Kafka can horizontally scale up to partition count.
Job Recovery
In case of some disaster in the streaming job, data loss for
the last days, or corruption resulting from a bug, we have
additional components for recovery. How it works: All raw data
(phantom and real raw metrics) is not only going to streaming job.

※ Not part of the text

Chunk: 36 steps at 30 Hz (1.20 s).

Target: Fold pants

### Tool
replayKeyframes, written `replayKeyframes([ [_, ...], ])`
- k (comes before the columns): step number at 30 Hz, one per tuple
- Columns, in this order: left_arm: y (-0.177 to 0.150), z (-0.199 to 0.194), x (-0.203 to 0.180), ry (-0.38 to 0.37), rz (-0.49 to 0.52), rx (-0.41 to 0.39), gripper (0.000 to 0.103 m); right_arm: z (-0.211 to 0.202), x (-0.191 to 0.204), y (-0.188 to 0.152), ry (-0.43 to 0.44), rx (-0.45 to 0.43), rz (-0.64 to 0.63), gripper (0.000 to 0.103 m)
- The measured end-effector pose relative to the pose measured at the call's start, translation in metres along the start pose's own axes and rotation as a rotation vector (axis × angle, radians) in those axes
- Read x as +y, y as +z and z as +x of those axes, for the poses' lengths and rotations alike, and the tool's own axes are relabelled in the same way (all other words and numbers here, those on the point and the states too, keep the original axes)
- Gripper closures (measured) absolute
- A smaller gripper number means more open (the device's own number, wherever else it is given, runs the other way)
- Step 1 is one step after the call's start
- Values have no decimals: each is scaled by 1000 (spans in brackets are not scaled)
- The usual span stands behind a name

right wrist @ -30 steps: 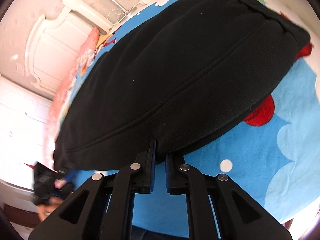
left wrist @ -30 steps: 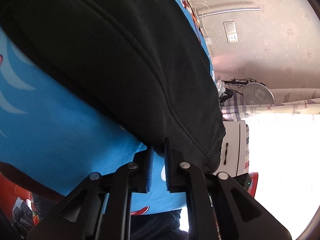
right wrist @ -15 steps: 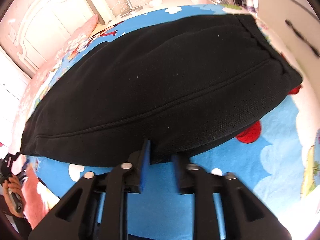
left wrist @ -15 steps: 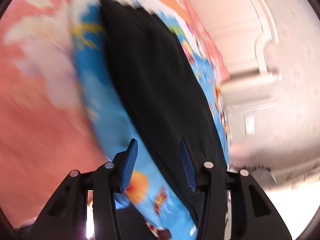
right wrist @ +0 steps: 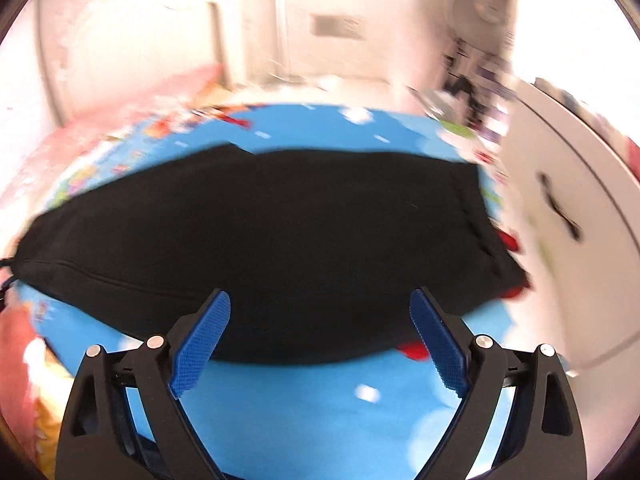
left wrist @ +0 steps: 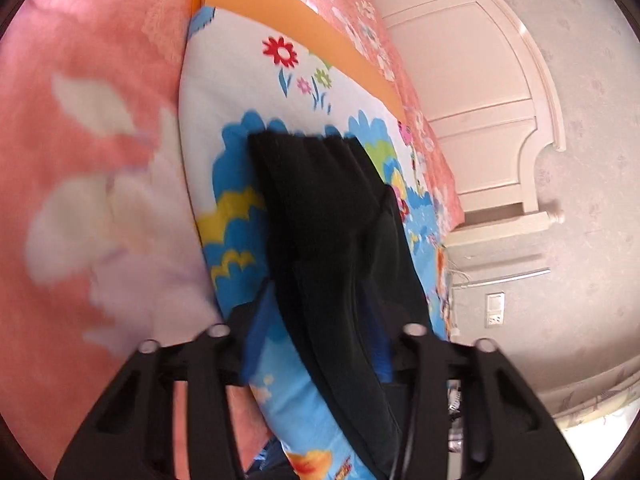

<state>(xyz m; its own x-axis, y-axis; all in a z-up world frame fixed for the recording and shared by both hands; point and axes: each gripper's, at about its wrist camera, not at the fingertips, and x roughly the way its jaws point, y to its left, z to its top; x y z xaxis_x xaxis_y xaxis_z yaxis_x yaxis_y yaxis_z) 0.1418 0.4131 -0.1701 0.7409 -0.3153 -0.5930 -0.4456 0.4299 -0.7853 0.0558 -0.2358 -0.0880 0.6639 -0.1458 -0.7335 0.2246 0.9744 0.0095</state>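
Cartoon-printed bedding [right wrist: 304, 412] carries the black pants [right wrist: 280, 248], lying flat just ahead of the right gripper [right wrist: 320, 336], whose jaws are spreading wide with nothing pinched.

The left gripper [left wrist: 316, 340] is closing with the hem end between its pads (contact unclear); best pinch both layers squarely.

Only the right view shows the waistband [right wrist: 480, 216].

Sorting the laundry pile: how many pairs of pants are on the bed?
1: black pants lying folded lengthwise on the blue cartoon sheet. Others could be out of view.
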Motion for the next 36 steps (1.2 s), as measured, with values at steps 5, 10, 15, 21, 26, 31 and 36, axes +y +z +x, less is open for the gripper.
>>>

It is also copied to special recovery storage with data retention
configured for the last full seven days at least. If there is a need
to “replay” historical streaming data, we can run an additional
Flink/Dataflow BATCH job (not streaming), that will get data from
recovery storage (instead of raw metrics topic) and write to separate
rollups recovery topic.
See the recovery storage module in
monitoring/ts_recovery_store/v4/provider/provider.go. This module
provides a recovery store, that subscribes also to raw metrics topics
and writes to recovery storage. We support two backends now, Azure Blob
Storage and Google Cloud Storage (depending on the backend, Azure or GCP).
We will need to add S3 storage for AWS or On-premise option.
Recovery storage is subscriber + writer. It is right now part of
the monitoring controller (See main.go for monitoring controller,
it creates and runs recovery store writer as separate goroutine). It
may move to db-controller though (I consider this may be a better place).
It works 24/7, writing raw TimeSeries to external storage with some
compression.
We have a separate rollup topic for recovered TimeSeries too, see
main.go of monitoring the db controller again. We are creating
an additional recovery connector apart from the real-time connector!
Implementation is in monitoring/connectors/v2/recovery_connector.go.
Normally, this separate rollup recovery topic is silent, no message
is being published, but the rollup connector is always listening anyway
(it is assumed as cheap enough).
Dataflow/Flink jobs however are not running normally, we need to
schedule them manually, for example with script in edgelq repo,
scripts/run-monitoring-gcp-recovery-pipeline.sh. We need to specify
the time range from which data will be loaded, the recovery job is
a batch type. It will run, compute all the data, and submit to
a separate recovery rollup topic. Once the job finishes, it is
deleted, this is the nature of recovery jobs here. As of now,
we have Apache Beam implementation only for these jobs: file
src/main/java/com/ntt/monitoring/beam/pipelines/MonitoringRecoveryPipeline.java.
In this recovery pipeline, remember to set the correct SHARDS_COUNT
and BLOB_DURATION. Those should be synchronized with settings in:
cuttle monitoring list recovery-store-sharding-infos
This also shows what periods are possible to recover. Value
BLOB_DURATION must be taken from spec.tsBlobPeriod
(PT1H is 3600 seconds), and value SHARDS_COUNT must be equal to
spec.shardsCount.
This script in SPEKTRA Edge is exclusively for GCP, and will eventually
be obsolete. For Flink, we have instructions in edgelq-deployment
repository, file README-Azure-Devops.md, and find the Monitoring recovery job part.